How to Blow Up a Pipeline
Irresponsive interviews, books + TV recs, brownies
Hey Substackees, from the enclave in Chinatown, where the music all day has been jackhammering in the street, except for when I came across Susannah Hoffs covering “Different Drum”…
Between that and the new brownie recipe I tried this morning - and man are they good, and will be included in the next box* for premium subscribers - it’s been a very good day.
Do I count getting into the studio to get a little heated about a New Yorker radio piece, “Andreas Malm: How to Blow Up a Pipeline,” as part of a good day? I do. I also think it’s the responsible thing to do, seeing as David Remnick, the editor-in-chief of The New Yorker, chose to softball his way through the interview with Malm, a Swedish climate activist and lecturer who advocates for destroying the means of production that he sees as adding to the destruction of the planet.
As I stated in the YouTube I made earlier today (and which I’d love for you to watch and to send me your thoughts), I have no problem with Malm being interviewed about methods I pretty much vehemently disagree with, in fact, I am extending an invitation to him here to come onto the podcast, where I can ask him the questions Remnick skated past. For instance, Remnick showed no inclination, when Malm noted the street violence following George Floyd’s death as a positive force for change, to ask: what exactly has changed? Further, when Malm asserted that the way to go about change is to engage in “intelligent sabotage,” to destroy property but to avoid killing people, would it not have made sense for Remnick to note that explosions often do accidentally (or on purpose) kill people? Well, Remnick didn’t. Which made me very angry. Warning: cursing ahead.
I was notified of the segment by Erin Smith, whose embedding with black bloc last summer in Portland I wrote about for Reason. (Here’s a pic of the cake I mention in the video.)
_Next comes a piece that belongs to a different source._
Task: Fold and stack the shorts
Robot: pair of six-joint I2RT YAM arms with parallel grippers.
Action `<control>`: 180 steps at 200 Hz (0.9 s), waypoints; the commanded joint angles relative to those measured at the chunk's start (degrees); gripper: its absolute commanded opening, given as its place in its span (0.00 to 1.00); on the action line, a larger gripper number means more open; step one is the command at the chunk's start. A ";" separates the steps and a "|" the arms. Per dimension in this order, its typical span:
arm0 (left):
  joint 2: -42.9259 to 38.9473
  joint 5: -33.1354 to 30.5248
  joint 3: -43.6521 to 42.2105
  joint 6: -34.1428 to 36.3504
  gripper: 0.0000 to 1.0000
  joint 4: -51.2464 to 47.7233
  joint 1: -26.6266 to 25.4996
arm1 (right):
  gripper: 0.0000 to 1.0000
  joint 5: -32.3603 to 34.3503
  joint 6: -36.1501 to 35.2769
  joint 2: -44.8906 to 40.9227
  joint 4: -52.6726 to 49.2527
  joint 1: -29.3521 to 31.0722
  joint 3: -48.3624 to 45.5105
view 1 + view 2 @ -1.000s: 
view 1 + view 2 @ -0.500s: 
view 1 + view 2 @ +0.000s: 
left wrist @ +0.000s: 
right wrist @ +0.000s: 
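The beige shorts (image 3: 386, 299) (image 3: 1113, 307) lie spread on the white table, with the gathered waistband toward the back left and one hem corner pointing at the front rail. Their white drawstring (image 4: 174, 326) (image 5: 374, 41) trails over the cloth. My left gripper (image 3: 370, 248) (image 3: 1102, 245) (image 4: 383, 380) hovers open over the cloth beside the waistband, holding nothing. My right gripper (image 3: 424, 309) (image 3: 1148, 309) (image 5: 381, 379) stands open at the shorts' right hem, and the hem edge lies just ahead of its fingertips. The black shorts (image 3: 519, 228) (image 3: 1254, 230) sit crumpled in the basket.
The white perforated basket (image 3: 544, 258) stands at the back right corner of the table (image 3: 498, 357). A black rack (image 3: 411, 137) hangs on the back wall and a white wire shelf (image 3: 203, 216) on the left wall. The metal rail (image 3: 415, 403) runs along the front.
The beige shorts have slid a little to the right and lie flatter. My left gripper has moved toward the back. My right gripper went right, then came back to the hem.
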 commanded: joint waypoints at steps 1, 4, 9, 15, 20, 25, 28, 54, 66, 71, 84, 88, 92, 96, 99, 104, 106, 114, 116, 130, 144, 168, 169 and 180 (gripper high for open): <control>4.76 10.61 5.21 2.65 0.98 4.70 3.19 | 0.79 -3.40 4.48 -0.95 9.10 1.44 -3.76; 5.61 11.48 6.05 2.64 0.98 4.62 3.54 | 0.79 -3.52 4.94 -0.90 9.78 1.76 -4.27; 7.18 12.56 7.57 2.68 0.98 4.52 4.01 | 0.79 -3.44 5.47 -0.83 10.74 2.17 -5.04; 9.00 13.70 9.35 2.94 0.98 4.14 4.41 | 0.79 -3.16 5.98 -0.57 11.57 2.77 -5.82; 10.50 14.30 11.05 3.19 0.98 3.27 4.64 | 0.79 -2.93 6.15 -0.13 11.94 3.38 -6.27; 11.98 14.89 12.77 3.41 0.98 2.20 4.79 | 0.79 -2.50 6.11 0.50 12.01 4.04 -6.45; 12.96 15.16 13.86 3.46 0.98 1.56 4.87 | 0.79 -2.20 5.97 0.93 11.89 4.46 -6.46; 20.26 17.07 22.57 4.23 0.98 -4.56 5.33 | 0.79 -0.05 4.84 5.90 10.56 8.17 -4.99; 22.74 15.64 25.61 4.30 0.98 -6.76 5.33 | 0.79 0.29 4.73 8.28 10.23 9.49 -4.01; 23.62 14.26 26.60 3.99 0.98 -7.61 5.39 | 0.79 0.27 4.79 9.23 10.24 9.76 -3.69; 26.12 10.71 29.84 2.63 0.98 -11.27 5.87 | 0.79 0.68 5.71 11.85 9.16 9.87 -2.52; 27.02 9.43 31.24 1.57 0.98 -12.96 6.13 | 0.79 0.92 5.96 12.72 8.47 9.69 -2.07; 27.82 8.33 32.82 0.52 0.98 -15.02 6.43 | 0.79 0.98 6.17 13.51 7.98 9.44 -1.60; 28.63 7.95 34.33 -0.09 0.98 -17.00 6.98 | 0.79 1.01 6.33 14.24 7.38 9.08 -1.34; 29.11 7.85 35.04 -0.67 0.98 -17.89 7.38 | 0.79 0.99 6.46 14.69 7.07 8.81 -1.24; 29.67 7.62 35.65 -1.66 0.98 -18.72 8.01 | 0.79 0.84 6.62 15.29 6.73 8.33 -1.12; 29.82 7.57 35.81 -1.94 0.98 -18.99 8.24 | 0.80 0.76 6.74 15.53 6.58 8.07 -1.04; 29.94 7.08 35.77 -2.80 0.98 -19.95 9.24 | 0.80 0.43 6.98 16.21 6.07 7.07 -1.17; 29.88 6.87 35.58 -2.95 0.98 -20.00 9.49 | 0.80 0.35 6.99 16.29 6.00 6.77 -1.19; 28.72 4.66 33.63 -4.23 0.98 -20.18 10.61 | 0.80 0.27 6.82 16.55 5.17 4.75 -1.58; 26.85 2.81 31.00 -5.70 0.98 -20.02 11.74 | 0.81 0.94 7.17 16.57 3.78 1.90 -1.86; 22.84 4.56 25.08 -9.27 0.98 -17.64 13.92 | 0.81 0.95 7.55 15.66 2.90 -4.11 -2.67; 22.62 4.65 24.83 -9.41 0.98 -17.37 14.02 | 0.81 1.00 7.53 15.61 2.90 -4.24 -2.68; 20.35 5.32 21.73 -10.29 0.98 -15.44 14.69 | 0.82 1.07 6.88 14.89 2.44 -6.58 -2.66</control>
Erin wrote to me today to say, the espousal of actions such as those Malm advocates for, “is autocatalytic, in the sense that its energy comes from burning down the order created by others.” Yes, and would it not be super-swell if that energy were used instead to build things? I could get all super-snotty (as I did in the video) and suggest that, you know, it takes a lot more industry and maturity to get a degree in engineering and figure out new and better ways to create and transport energy, than it does to build a bomb. I wonder if it occurs to the Malms of the world that some people that build bombs might decide to use their awesome power in additional ways; if the energy with which they go about their pursuits justifies in their minds a little off-brand use, something spectacular maybe. We can also be quite certain that when people inevitably are killed, a security guard, say, at a pipeline explosion, his or her death will be seen past, you have to break a few eggs and all that. Do you mind terribly if I use all caps to write, THE ENDS NEVER JUSTIFY THE MEANS. Ever.
A few recommendations and one announcement:
Books: Ethan Sherwood Strauss’s The Victory Machine: The Making and Unmaking of the Warriors Dynasty
Robby Soave, Tech Panic: Why We Shouldn’t Fear Facebook and the Future, which published today!
TV: Rewatching Patriot, which is just really weird and wonderful
More TV: last week, my husband asked if I’d heard of the series The Last Man. I told him it was about a college professor who’s wrongly accused of some transgression, and that so many people I know had written think pieces about it that, sure, let’s watch it. Then the credits came on, and there were all these dead rats, and I thought, they’re kind of stretching the metaphor. Anyway, it’s not The Chair! And it’s pretty good.
Reservation Dogs (which I’ve written about previously) finished up its first season and (whoop!) has been signed to a second, which my daughter will also work on. I love this show so much, really, you should watch.
Onto the announcement (and that *, for the eagle-eyed): while we keep threatening to launch Paloma Media dot com, we are getting close. It is as yet unknown whether I will ask you all to port your generosity over there, where there will be daily content (and lots of it, from lots of people) rather than just my occasional meanderings. I will keep you posted about that.
Until then, all the love and I wish you could taste these brownies. (Maybe you can!)